Now we see again where the greater "natural" power lies, all else being
equal: with the investors. One way to look at the high-wage years in the US
is that the natural power of the investors was constrained by the power of
unions, which produced higher wages across the economy. We had succeeded in
forcing the capitalist system to perform an unnatural act: high growth with
high wages and high levels of employment. And it was sustainable, as long as
we were in our own, hermetically sealed part of the world.

Now we're racing toward a new equilibrium. People like Alan Tonelson say
we're in a race to the bottom.
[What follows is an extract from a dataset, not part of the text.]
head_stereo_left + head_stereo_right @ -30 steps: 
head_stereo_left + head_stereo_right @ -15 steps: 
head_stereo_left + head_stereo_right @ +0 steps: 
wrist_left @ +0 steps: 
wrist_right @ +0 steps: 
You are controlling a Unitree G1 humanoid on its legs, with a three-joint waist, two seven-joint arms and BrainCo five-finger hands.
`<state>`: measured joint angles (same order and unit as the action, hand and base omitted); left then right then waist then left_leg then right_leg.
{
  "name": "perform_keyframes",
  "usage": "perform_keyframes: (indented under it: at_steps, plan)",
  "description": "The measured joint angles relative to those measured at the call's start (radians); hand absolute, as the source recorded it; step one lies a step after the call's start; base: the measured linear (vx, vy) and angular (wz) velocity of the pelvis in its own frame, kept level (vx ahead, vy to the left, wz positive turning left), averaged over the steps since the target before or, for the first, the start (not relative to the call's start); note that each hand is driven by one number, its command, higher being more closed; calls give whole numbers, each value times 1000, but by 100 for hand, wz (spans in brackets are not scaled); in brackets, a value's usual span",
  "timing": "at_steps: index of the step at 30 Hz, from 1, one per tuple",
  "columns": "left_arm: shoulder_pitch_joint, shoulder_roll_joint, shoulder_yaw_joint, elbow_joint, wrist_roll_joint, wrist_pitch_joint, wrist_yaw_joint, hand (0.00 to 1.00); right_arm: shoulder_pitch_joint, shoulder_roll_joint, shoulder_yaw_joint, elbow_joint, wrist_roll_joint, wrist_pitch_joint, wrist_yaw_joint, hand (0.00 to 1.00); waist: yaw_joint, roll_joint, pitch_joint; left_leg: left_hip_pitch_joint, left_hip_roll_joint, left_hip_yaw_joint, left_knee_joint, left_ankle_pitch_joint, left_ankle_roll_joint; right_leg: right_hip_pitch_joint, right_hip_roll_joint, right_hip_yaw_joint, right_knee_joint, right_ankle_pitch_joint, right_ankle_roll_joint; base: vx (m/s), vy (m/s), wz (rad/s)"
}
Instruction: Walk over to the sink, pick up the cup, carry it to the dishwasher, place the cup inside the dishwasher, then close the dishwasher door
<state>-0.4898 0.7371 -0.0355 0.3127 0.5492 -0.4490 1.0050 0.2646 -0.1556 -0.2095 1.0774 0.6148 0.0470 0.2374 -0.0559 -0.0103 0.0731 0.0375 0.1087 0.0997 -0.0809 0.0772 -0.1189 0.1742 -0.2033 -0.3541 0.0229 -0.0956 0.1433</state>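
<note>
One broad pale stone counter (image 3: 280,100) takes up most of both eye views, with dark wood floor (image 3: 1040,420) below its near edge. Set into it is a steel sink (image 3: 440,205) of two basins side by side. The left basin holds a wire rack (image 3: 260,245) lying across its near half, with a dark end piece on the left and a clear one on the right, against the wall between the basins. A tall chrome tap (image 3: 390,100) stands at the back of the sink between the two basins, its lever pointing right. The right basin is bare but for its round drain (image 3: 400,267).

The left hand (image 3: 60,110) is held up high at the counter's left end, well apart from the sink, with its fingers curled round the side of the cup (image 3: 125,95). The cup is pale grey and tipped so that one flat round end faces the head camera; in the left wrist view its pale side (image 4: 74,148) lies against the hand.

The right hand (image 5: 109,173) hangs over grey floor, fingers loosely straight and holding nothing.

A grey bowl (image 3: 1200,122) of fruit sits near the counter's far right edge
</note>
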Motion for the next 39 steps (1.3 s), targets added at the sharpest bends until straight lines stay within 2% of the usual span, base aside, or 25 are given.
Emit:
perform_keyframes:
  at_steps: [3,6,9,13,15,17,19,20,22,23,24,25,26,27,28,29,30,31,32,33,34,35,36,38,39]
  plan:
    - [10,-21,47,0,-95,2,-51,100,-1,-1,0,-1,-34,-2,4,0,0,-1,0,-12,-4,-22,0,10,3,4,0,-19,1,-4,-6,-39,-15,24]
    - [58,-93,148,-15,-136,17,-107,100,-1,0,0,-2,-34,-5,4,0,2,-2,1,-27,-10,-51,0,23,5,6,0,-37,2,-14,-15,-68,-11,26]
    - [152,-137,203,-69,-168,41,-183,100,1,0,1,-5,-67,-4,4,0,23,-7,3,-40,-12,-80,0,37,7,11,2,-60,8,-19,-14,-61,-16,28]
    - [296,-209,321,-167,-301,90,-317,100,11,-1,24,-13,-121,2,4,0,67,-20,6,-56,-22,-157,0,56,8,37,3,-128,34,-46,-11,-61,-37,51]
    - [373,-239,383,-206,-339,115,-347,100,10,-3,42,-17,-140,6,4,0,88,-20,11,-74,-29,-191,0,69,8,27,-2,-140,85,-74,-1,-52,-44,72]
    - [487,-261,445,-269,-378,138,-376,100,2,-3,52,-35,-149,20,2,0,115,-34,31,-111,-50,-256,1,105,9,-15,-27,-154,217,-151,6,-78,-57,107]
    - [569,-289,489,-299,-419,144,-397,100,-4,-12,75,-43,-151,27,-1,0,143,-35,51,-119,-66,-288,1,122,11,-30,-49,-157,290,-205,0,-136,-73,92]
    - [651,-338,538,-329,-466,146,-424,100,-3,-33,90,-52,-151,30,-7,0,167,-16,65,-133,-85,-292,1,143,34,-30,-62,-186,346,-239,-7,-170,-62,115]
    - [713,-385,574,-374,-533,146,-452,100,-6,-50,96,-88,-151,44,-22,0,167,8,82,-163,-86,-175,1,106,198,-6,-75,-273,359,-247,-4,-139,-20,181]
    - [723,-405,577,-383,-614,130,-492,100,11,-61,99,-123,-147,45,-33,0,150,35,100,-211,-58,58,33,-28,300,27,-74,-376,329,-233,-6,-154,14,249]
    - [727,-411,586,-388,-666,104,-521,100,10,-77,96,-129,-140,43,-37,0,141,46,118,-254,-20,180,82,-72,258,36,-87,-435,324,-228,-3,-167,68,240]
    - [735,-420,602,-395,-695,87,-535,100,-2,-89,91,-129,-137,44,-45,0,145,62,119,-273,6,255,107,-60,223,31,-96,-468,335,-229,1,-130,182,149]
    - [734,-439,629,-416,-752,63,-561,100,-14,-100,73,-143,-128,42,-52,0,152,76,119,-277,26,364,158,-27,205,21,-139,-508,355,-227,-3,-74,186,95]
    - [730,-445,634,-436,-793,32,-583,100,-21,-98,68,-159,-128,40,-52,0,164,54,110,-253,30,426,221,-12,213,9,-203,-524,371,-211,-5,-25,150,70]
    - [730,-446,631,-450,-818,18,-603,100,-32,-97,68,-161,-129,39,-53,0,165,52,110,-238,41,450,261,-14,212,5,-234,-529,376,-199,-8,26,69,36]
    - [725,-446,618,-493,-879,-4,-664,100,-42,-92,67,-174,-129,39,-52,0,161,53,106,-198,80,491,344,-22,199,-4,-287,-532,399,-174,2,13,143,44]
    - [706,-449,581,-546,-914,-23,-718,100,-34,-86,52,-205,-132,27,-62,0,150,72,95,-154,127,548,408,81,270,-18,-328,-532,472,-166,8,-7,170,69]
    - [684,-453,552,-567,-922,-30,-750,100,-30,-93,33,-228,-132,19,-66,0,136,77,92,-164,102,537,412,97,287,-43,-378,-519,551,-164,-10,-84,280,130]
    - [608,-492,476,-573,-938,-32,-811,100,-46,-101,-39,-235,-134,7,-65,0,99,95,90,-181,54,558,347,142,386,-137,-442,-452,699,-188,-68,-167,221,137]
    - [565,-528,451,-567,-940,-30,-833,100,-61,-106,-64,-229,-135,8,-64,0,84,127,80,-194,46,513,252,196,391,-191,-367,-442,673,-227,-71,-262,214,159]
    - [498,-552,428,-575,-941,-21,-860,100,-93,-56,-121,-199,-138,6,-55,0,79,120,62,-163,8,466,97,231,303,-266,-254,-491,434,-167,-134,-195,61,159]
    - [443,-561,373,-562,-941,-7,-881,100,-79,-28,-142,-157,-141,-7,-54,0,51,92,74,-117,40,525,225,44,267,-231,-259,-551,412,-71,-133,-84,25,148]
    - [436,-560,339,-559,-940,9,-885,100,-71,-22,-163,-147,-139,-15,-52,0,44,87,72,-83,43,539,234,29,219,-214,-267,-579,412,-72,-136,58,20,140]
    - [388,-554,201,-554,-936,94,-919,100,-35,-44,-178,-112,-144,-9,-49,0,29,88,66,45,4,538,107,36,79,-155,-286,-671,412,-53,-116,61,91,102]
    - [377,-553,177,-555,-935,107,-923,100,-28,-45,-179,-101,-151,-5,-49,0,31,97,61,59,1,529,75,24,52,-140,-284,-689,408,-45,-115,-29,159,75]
There is some truth in that, but don't get
excited. g The equilibrium we have now, or are racing towards, is more
like the classic one that produced huge disparities in incomes between the
haves and the have-nots. But I'm not saying Tonelson is right or that we're
headed for a Marxian denouement. What is true, however, is that we have a
situation in which GDP is growing and most of the benefit is accruing to the
top income-earners. I do suspect that we'll be able to keep all but the very
bottom income-earners from falling in absolute terms. (But we're doing it
the hard way. That's a story for another day, however.)

Of course, this is a ridiculously simplified account of what's happened, but
it's enough to illustrate the point: we've PROVEN that the equilibrium can
be moved, without destroying capitalism itself. The working people of this
country are in a *qualitatively* higher place than they were 60 years ago.
Most of us now own houses, multiple cars, and nice clothes, and can send our
kids to college one way or another (I'll report more on the reality of this
in another year or two. g). Some might argue that it was *because* wages
rose so high. It may be true. But the more important truth is that we didn't
stall capitalist growth by squeezing the equilibrium upward for labor,
putting additional pressure on capital, and at the same time we grew a
middle class the likes of which the world has never seen.

Your personal sense of value tells you that unskilled workers have been
making too much, but I don't believe it's true. Not in any economic sense.
We've proven it, by the growth we've enjoyed.

The reason we're in trouble now is that our skewed equilibrium has left us
in a very difficult place from which to compete with Chinese workers. for
example, making 80 cents an hour. That's certainly true, too. But the cost
of being "prepared" for such competition would have been years of much lower
wages for workers, smaller markets for goods, and a smaller economy overall
than the one we have now. That's a lousy tradeoff. And all of that sacrifice
would have been no guarantee that we wouldn't face the displacements we're
facing now. At best, it probably would have delayed it.

The most interesting thing to me is our demonstration of how flexible
capitalism can be, to accommodate the severe wage pressures we put upon it
for so long. We've proven that there is no fundamental reason that we can't
have an economy that works well and still produces an enriched middle class,
with a pretty fair set of supports for the lowest wage earners at the same
time.

All it takes is a hermetically sealed corner of the world in which to do it.
Those days are gone, but the experiment is fairly complete. From now on, we
proceed knowing that there is no "natural" and irrevocable equilibrium
imposed by our economic system. We've revoked it successfully. If we fall
now, it won't be because we made too much for too long. It will be because
you can't seal off a corner of the world forever.